#### Task item:
Print the listing below only from the line that has "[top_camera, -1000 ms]" through the line that has "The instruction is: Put", exactly, and drop any picture.

#### Data:
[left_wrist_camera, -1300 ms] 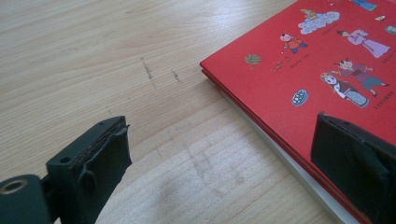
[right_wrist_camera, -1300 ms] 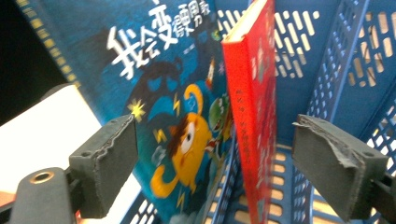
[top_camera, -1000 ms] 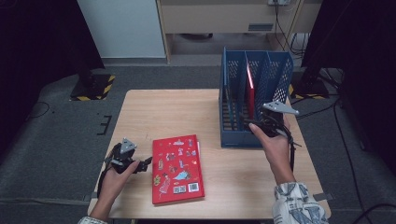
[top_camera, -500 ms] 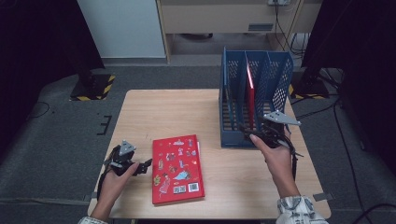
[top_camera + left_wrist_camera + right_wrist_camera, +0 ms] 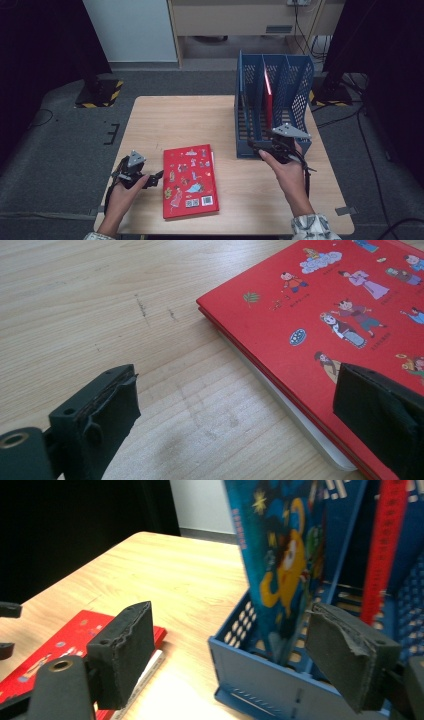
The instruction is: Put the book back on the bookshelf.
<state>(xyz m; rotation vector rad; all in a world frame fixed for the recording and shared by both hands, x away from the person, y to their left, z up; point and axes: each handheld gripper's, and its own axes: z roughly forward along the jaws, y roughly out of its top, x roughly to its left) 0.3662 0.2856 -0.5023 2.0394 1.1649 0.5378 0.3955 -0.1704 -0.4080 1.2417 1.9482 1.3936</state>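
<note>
Two grippers are being held over a table [image 5: 175,115], and the thing nearest them is a red book [image 5: 190,181] that is lying flat, cover up, near the table's front edge. The left gripper [image 5: 152,178] is being held just left of the book, pointing at its left edge; its jaws are standing wide apart with nothing between them, one over bare wood and the other over the book's cover [image 5: 350,315], as seen in the left gripper view. Whether that jaw is touching the cover cannot be told.

To the right of the book and behind it, a blue rack [image 5: 300,85] is standing on the table. A red folder [image 5: 269,102] is standing upright in its middle compartment, and a blue book [image 5: 280,565] is leaning in the compartment nearest the red book. The right gripper [image 5: 256,148] is being held at the rack's front left corner, well apart from the red book. Its jaws have just been closing a little, yet they are standing open, with nothing gripped; the rack's front wall [image 5: 260,680] is being seen beyond the gap.
</note>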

#### Reply to the exercise:
[top_camera, -1000 ms] 
[top_camera, -500 ms] 
[top_camera + left_wrist_camera + right_wrist_camera, +0 ms] 
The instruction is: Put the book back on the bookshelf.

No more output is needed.